Description of the task: Reproduce the following entries exactly, leaving nothing out.

BEGIN Extracted records

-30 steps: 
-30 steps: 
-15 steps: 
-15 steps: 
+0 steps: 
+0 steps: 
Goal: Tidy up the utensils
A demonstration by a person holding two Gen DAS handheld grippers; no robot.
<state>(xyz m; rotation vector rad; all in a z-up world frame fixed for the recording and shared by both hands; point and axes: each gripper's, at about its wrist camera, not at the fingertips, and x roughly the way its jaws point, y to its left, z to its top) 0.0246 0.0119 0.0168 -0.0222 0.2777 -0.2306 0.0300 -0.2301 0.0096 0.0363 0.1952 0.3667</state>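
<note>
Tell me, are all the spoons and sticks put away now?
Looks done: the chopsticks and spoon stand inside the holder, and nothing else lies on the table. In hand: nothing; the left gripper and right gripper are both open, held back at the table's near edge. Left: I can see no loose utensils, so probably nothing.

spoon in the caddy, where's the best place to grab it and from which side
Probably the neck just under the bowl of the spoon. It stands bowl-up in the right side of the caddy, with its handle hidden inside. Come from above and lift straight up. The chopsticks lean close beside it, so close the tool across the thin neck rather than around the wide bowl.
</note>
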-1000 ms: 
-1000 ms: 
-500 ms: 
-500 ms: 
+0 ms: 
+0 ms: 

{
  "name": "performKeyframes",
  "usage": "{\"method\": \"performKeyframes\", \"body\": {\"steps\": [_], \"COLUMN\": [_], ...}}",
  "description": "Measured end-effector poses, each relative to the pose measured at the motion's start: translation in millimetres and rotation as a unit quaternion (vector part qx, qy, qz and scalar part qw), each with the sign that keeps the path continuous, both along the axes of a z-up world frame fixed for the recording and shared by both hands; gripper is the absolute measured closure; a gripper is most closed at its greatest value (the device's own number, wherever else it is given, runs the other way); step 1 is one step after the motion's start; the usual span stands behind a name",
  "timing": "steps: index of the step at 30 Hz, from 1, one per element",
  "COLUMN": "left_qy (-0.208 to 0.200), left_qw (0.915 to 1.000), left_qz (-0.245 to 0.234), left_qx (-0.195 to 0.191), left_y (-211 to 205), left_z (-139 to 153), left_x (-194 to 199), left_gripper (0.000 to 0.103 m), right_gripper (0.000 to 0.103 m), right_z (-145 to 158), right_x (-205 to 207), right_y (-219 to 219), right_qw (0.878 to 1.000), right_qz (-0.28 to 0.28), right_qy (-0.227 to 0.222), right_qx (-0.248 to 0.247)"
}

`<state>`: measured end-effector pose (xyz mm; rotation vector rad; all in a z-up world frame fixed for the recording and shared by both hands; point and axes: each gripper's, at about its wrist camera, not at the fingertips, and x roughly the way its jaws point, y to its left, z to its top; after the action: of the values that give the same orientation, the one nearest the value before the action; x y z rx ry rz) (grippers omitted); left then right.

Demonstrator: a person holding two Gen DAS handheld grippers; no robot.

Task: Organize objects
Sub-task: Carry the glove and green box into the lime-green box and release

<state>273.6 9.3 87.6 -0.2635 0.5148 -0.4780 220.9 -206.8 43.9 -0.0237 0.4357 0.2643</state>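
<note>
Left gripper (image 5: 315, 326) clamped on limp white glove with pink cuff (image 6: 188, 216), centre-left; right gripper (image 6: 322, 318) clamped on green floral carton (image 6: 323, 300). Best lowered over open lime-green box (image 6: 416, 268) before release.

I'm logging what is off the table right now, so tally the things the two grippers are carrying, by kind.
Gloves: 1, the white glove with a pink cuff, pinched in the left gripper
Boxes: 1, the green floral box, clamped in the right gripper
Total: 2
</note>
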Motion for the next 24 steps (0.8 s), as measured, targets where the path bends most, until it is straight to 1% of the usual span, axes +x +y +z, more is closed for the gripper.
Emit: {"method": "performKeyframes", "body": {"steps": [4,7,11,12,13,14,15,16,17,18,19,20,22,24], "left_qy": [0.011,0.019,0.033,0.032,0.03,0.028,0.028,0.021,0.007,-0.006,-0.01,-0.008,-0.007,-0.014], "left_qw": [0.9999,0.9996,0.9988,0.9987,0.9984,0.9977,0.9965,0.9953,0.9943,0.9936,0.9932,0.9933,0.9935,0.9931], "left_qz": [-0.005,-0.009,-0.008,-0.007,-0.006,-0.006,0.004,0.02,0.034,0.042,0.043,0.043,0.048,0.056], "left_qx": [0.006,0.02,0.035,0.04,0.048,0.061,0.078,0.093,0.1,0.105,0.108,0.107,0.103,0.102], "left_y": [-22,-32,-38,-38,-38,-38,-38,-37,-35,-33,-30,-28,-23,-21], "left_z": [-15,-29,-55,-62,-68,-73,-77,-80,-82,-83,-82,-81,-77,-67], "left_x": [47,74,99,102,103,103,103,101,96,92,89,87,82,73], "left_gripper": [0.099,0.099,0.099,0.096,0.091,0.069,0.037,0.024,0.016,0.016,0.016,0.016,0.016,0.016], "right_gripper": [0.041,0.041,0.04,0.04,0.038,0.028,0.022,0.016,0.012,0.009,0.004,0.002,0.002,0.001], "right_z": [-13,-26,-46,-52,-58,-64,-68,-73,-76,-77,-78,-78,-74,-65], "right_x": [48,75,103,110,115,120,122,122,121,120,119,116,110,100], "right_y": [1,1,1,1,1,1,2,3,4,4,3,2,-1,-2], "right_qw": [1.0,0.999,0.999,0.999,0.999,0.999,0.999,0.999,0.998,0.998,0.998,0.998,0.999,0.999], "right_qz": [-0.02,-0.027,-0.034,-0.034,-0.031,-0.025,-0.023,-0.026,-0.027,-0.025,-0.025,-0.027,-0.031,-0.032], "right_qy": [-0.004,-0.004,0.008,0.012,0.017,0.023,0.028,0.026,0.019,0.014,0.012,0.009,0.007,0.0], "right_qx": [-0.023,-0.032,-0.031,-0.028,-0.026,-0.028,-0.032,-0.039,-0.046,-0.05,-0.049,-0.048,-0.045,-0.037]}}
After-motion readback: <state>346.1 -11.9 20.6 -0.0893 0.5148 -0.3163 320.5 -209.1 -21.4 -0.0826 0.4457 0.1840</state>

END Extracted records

Reply:
-30 steps: 
-30 steps: 
-15 steps: 
-15 steps: 
+0 steps: 
+0 steps: 
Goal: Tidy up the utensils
A demonstration by a person holding two Gen DAS handheld grippers; no robot.
<state>(xyz m; rotation vector rad; all in a z-up world frame fixed for the recording and shared by both hands; point and axes: each gripper's, at about its wrist camera, not at the fingertips, and x roughly the way its jaws point, y to its left, z to its top) 0.0246 0.0119 0.0168 -0.0222 0.2777 -0.2306 0.0300 -0.2301 0.0096 0.0363 0.1952 0.3667</state>
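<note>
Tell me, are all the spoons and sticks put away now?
Looks done: the chopsticks and spoon stand inside the holder, and nothing else lies on the table. In hand: nothing; the left gripper and right gripper are both open, held back at the table's near edge. Left: I can see no loose utensils, so probably nothing.

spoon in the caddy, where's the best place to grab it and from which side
Probably the neck just under the bowl of the spoon. It stands bowl-up in the right side of the caddy, with its handle hidden inside. Come from above and lift straight up. The chopsticks lean close beside it, so close the tool across the thin neck rather than around the wide bowl.
</note>
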-1000 ms: 
-1000 ms: 
-500 ms: 
-500 ms: 
+0 ms: 
+0 ms: 

{
  "name": "performKeyframes",
  "usage": "{\"method\": \"performKeyframes\", \"body\": {\"steps\": [_], \"COLUMN\": [_], ...}}",
  "description": "Measured end-effector poses, each relative to the pose measured at the motion's start: translation in millimetres and rotation as a unit quaternion (vector part qx, qy, qz and scalar part qw), each with the sign that keeps the path continuous, both along the axes of a z-up world frame fixed for the recording and shared by both hands; gripper is the absolute measured closure; a gripper is most closed at its greatest value (the device's own number, wherever else it is given, runs the other way); step 1 is one step after the motion's start; the usual span stands behind a name",
  "timing": "steps: index of the step at 30 Hz, from 1, one per element",
  "COLUMN": "left_qy (-0.208 to 0.200), left_qw (0.915 to 1.000), left_qz (-0.245 to 0.234), left_qx (-0.195 to 0.191), left_y (-211 to 205), left_z (-139 to 153), left_x (-194 to 199), left_gripper (0.000 to 0.103 m), right_gripper (0.000 to 0.103 m), right_z (-145 to 158), right_x (-205 to 207), right_y (-219 to 219), right_qw (0.878 to 1.000), right_qz (-0.28 to 0.28), right_qy (-0.227 to 0.222), right_qx (-0.248 to 0.247)"
}

`<state>`: measured end-effector pose (xyz mm; rotation vector rad; all in a z-up world frame fixed for the recording and shared by both hands; point and axes: each gripper's, at about its wrist camera, not at the fingertips, and x roughly the way its jaws point, y to its left, z to its top; after the action: of the values that give the same orientation, the one nearest the value before the action; x y z rx ry rz) (grippers omitted); left then right.

Demonstrator: a person holding two Gen DAS handheld grippers; no robot.

Task: Organize objects
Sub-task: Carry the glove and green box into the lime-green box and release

<state>273.6 9.3 87.6 -0.2635 0.5148 -0.4780 220.9 -206.8 43.9 -0.0237 0.4357 0.2643</state>
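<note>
Left gripper (image 5: 315, 326) clamped on limp white glove with pink cuff (image 6: 188, 216), centre-left; right gripper (image 6: 322, 318) clamped on green floral carton (image 6: 323, 300). Best lowered over open lime-green box (image 6: 416, 268) before release.

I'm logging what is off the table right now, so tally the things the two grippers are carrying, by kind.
Gloves: 1, the white glove with a pink cuff, pinched in the left gripper
Boxes: 1, the green floral box, clamped in the right gripper
Total: 2
</note>
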Motion for the next 24 steps (0.8 s), as measured, targets where the path bends most, until it is straight to 1% of the usual span, axes +x +y +z, more is closed for the gripper.
Emit: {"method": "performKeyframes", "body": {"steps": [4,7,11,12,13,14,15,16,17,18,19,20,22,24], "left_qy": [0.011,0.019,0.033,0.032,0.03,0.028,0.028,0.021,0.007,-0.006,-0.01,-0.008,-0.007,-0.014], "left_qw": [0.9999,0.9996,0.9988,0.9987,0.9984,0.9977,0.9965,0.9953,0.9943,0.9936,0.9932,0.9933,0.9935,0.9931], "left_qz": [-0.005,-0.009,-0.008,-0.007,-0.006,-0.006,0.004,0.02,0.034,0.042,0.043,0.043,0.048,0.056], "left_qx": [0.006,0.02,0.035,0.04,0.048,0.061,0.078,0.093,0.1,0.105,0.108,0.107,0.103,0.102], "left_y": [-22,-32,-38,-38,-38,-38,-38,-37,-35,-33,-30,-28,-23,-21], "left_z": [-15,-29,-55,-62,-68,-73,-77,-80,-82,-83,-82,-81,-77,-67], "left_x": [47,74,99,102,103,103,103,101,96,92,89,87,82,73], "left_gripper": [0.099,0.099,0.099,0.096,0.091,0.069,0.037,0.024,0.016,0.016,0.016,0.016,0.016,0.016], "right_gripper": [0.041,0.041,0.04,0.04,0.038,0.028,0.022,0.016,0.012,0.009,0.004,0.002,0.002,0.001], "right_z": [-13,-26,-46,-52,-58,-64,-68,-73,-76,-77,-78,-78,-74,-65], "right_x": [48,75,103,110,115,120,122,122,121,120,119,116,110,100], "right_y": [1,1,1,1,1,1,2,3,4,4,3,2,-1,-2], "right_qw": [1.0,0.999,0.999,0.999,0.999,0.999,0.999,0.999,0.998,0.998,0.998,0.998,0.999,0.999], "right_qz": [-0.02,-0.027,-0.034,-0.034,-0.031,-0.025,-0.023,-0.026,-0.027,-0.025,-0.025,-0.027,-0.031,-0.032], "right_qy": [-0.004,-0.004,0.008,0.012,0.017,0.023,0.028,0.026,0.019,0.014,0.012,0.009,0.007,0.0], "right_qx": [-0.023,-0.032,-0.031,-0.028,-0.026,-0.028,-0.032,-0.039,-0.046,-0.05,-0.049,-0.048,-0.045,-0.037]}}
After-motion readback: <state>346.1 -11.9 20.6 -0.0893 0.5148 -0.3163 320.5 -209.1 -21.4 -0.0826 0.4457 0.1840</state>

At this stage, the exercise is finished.